_HOW TO COMPLETE THIS TASK_.
When you reach the line containing "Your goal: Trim", stop after it; until then, copy each line of the listing exactly, starting with the first.

_GIVEN MATERIAL_.
□ □ □

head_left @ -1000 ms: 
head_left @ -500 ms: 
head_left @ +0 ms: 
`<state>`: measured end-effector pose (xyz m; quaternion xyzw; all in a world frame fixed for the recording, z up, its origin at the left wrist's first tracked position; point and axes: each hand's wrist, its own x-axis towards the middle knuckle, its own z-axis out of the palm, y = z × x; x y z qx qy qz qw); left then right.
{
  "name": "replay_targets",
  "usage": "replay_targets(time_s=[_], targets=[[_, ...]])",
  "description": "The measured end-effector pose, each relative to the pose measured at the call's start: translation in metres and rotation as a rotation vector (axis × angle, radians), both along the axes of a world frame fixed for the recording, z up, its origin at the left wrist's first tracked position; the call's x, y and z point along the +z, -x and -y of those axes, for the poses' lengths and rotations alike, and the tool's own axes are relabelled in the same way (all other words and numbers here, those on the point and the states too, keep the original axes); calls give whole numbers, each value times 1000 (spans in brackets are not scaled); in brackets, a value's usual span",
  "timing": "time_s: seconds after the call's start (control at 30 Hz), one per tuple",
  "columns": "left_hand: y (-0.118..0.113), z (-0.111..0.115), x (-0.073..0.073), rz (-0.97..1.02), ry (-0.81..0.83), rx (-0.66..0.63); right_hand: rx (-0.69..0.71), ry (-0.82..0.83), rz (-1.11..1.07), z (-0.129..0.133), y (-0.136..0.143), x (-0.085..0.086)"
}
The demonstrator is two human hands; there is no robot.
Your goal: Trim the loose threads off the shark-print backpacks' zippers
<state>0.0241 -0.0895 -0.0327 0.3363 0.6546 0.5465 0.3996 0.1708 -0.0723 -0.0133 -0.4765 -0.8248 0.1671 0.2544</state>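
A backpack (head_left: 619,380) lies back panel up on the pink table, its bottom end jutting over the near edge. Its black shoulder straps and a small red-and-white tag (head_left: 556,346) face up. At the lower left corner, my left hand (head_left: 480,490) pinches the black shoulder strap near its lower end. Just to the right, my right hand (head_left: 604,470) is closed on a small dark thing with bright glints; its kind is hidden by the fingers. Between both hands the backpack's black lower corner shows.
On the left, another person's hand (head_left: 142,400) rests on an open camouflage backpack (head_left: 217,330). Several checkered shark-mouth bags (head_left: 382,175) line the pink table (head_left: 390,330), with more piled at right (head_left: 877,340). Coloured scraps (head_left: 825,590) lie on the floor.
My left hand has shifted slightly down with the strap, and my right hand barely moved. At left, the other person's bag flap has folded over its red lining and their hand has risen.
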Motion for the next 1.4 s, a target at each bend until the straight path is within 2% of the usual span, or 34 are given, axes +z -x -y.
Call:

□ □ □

_EXPECTED ANSWER_.
head_left @ -1000 ms: 
head_left @ -500 ms: 
head_left @ +0 ms: 
`<state>`: measured end-effector pose (xyz m; quaternion xyzw; all in a world frame fixed for the recording, z up, its origin at the left wrist's first tracked position; point and axes: each hand's wrist, its own x-axis towards the middle knuckle, its own z-axis out of the palm, y = z × x; x y z qx qy qz qw); left then right.
{
  "name": "replay_targets",
  "usage": "replay_targets(time_s=[_], targets=[[_, ...]])",
  "description": "The measured end-effector pose, each relative to the pose measured at the call's start: translation in metres and rotation as a rotation vector (axis × angle, radians), both along the axes of a world frame fixed for the recording, z up, its origin at the left wrist's first tracked position; the call's x, y and z point along the +z, -x and -y of those axes, for the poses' lengths and rotations alike, and the tool's own axes are relabelled in the same way (all other words and numbers here, those on the point and the states too, keep the original axes); calls give whole numbers, each value times 1000 (spans in brackets are not scaled); in brackets, a value's usual span",
  "timing": "time_s: seconds after the call's start (control at 30 Hz), one per tuple",
  "columns": "left_hand: y (-0.118..0.113), z (-0.111..0.115), x (-0.073..0.073), rz (-0.97..1.02), ry (-0.81..0.83), rx (-0.66..0.63); right_hand: rx (-0.69..0.71), ry (-0.82..0.83), rz (-1.11..1.07), z (-0.129..0.133), y (-0.136..0.143), x (-0.085..0.086)"
}
The demonstrator is two human hands; there is no robot.
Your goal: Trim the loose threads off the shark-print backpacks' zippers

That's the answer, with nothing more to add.